** RECORDS PROVIDED follows **

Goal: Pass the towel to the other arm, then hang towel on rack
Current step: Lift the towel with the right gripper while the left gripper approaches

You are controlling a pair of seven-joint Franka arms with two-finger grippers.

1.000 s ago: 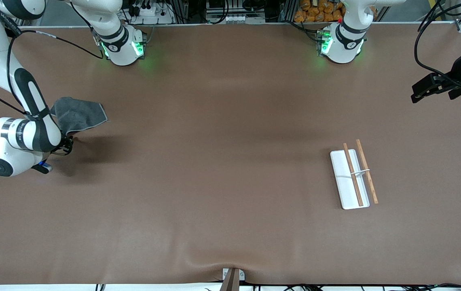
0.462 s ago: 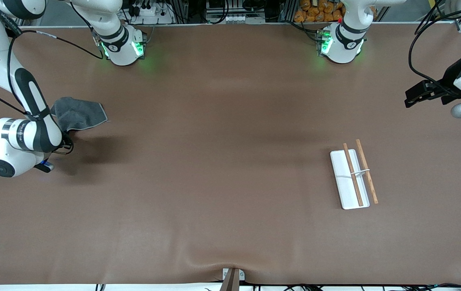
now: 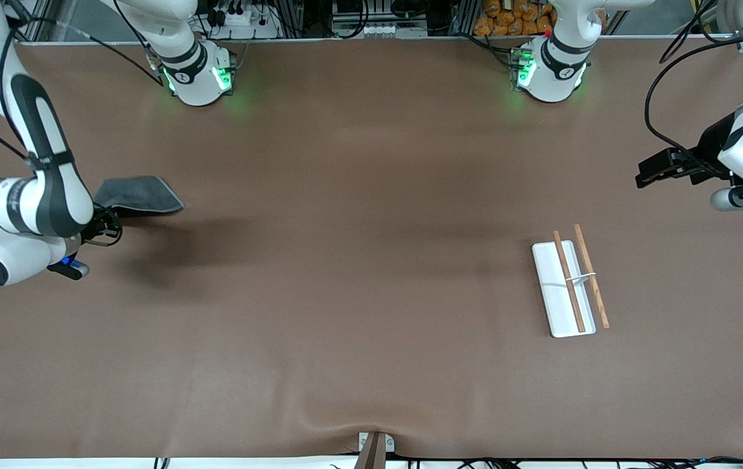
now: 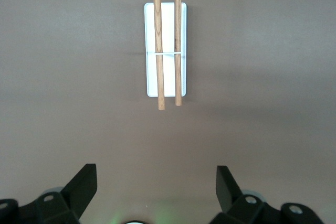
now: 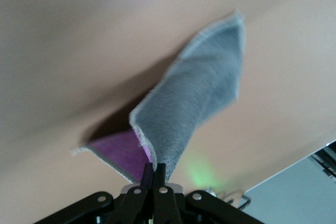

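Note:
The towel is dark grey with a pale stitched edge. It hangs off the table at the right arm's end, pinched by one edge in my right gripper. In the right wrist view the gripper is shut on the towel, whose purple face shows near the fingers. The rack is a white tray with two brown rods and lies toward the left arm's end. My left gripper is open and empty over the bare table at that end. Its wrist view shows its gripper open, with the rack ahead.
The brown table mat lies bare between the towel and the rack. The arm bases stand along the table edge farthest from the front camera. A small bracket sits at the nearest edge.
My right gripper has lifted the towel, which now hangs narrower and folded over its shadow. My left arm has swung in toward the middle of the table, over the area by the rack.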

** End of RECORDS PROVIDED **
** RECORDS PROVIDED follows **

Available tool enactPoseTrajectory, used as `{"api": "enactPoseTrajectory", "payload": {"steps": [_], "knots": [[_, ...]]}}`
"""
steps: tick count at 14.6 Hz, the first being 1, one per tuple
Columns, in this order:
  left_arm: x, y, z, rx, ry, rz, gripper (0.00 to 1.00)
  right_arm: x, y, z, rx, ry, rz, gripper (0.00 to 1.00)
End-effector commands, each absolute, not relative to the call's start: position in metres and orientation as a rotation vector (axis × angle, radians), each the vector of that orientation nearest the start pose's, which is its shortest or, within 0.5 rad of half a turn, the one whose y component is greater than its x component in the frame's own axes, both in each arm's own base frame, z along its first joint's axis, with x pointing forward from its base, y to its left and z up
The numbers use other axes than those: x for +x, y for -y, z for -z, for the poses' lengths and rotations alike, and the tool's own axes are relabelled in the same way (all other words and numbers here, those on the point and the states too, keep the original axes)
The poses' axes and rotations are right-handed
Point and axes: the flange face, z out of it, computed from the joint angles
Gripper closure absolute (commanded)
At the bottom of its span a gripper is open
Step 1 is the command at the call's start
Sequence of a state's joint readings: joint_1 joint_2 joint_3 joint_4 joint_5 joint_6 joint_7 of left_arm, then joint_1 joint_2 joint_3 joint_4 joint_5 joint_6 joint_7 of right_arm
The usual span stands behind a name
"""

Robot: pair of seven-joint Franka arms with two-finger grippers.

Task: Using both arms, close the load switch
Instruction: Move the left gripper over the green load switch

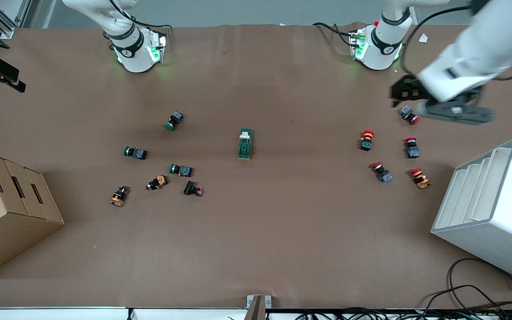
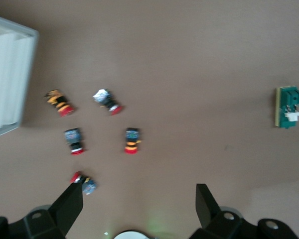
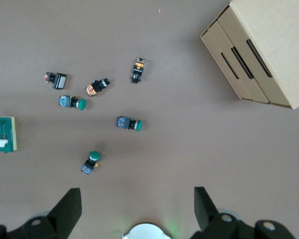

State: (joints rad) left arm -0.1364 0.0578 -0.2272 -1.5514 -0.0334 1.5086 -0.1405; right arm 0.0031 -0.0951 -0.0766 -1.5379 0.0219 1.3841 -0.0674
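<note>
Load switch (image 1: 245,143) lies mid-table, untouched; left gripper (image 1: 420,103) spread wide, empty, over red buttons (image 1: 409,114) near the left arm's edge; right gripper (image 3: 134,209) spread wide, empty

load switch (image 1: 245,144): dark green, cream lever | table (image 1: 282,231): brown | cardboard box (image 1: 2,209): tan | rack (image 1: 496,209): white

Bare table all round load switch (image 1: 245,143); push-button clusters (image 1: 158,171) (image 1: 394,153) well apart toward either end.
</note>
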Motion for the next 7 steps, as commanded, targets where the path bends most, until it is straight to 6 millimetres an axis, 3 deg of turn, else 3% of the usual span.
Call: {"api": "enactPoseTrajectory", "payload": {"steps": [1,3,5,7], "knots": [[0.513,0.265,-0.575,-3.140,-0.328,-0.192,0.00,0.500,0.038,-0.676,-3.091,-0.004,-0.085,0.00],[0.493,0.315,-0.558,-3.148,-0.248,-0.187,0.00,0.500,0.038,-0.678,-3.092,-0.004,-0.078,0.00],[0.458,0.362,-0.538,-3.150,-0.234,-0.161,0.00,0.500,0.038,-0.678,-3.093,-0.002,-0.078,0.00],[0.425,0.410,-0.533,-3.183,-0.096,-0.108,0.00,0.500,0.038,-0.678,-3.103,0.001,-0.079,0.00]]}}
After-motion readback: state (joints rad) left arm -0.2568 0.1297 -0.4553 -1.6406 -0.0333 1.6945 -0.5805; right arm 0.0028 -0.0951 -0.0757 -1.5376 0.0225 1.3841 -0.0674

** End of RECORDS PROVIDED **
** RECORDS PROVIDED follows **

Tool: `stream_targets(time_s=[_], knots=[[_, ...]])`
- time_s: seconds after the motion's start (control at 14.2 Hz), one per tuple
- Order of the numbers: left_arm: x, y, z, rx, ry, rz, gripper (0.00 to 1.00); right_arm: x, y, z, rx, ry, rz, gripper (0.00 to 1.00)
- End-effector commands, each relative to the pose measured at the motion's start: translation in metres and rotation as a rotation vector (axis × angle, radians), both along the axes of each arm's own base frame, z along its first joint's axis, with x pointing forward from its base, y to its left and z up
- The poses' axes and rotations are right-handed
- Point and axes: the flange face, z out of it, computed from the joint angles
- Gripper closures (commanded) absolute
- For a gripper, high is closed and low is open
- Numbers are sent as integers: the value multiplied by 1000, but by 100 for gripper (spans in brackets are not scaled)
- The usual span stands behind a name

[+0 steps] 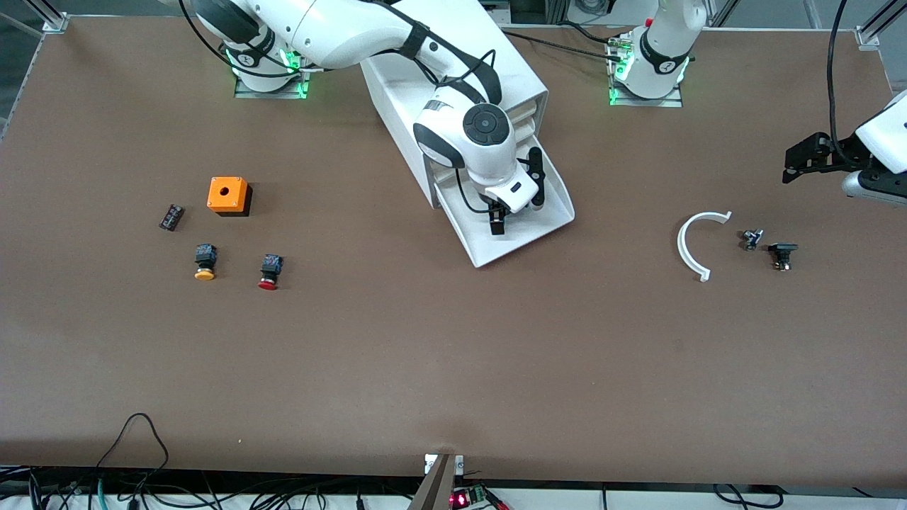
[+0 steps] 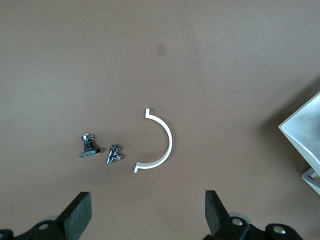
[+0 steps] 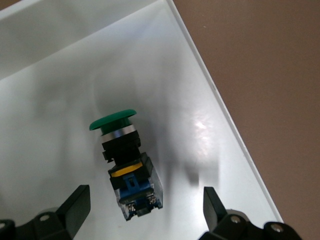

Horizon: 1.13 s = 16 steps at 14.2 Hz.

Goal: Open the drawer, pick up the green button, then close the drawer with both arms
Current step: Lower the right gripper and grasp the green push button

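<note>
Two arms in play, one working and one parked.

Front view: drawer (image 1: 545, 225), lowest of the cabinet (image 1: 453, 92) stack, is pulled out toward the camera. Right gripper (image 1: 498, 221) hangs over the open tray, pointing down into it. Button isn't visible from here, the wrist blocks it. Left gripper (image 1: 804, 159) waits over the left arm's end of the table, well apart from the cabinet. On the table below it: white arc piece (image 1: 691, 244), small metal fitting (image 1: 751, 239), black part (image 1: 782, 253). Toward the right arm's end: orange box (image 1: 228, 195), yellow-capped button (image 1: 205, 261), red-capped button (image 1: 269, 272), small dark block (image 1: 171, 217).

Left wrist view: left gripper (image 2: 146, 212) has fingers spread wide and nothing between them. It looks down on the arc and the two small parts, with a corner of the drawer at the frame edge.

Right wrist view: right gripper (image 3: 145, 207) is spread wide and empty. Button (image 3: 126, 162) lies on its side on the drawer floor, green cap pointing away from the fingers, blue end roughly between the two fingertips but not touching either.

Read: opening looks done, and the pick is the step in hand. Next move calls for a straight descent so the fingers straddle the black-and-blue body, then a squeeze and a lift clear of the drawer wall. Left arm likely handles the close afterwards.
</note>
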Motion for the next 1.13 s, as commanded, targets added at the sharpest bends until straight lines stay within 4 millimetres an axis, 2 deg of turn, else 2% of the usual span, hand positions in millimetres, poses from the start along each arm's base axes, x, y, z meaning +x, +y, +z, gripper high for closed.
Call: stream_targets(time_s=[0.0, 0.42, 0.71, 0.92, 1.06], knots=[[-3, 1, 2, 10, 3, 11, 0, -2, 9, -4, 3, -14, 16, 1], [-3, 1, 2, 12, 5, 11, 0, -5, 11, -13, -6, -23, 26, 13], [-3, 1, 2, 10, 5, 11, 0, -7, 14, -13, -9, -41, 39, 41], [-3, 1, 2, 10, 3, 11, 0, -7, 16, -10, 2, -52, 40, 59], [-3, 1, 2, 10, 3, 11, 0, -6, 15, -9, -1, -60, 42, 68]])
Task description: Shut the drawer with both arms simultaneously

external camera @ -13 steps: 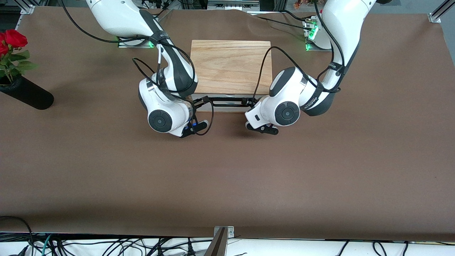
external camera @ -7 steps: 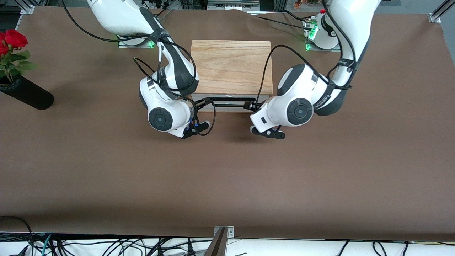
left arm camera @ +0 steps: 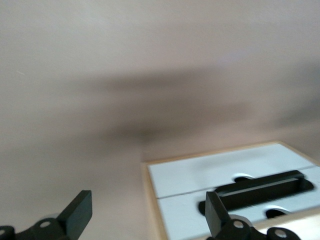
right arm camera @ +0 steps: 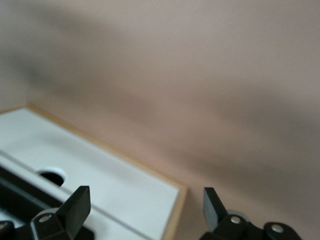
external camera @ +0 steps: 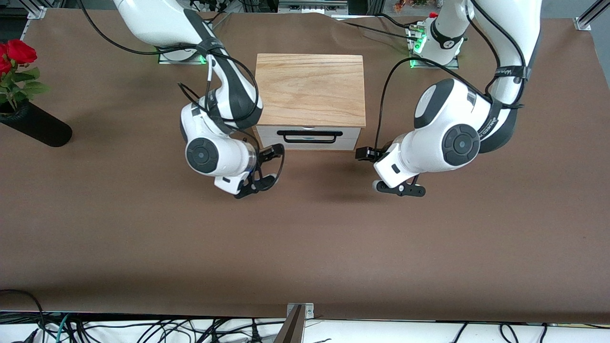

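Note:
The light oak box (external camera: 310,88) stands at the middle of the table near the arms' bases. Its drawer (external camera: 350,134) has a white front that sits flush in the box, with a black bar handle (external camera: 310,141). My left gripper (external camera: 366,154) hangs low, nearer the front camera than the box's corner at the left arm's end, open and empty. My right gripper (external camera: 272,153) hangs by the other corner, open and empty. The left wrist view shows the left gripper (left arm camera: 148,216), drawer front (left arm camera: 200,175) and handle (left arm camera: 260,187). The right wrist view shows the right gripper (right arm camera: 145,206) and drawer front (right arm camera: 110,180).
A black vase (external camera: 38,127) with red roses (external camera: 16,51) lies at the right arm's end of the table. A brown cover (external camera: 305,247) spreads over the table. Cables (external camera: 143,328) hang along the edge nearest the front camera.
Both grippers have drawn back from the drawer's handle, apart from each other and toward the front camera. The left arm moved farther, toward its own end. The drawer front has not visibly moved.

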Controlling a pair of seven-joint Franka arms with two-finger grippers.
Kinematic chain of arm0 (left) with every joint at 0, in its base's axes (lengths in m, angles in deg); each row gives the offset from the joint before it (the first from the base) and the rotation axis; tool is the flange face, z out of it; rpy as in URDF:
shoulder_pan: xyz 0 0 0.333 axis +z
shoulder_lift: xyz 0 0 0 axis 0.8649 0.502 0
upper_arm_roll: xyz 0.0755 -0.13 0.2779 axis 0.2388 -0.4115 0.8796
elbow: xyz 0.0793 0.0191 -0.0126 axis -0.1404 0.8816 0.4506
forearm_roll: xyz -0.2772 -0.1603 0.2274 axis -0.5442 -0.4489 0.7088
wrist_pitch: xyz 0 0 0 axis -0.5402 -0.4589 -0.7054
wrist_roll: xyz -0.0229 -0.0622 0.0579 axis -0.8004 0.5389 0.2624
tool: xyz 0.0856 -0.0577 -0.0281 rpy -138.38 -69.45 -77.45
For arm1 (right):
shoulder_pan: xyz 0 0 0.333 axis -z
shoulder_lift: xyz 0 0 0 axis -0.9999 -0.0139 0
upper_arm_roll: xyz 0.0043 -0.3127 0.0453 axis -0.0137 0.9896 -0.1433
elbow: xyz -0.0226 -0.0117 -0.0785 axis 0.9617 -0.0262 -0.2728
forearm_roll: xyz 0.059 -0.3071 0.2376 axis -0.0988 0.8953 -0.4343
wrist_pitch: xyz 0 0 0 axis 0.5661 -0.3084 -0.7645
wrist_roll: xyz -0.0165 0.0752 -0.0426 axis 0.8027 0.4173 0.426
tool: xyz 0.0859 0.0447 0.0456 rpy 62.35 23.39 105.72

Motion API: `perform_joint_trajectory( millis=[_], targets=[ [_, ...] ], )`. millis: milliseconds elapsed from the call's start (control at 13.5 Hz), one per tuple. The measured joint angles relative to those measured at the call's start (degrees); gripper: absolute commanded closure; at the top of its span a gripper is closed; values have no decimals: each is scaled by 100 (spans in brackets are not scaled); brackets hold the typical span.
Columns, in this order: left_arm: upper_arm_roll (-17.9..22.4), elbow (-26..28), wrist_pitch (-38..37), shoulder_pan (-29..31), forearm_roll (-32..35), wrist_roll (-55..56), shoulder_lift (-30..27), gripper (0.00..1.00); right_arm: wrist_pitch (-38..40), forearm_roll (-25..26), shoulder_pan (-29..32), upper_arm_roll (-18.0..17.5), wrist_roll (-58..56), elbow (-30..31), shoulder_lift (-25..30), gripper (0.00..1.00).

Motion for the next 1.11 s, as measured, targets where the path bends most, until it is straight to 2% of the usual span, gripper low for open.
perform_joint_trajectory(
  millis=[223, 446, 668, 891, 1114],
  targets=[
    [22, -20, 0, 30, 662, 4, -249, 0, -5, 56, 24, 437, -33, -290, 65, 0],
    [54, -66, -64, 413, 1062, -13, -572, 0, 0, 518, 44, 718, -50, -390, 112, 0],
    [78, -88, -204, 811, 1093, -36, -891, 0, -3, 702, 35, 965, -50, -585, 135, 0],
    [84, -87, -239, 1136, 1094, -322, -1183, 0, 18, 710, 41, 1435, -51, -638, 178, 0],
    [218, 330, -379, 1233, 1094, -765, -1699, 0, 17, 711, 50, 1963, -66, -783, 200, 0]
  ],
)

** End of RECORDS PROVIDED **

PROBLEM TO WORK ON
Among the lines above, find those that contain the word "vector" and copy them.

PROBLEM SOLUTION
End-effector commands, each absolute, not relative to the call's start: position in metres and orientation as a rotation vector (axis × angle, radians), each the vector of that orientation nearest the start pose's, which is its shortest or, within 0.5 rad of half a turn, the one whose y component is greater than its x component in the frame's own axes, both in each arm's own base frame, z along its first joint's axis, with x pointing forward from its base, y to its left and z up
- End-effector commands, each relative to the pose measured at the motion's start: translation in metres and rotation as a rotation vector (axis × angle, radians), both along the axes of each arm's own base frame, z along its first joint's axis, with x pointing forward from its base, y to its left and z up

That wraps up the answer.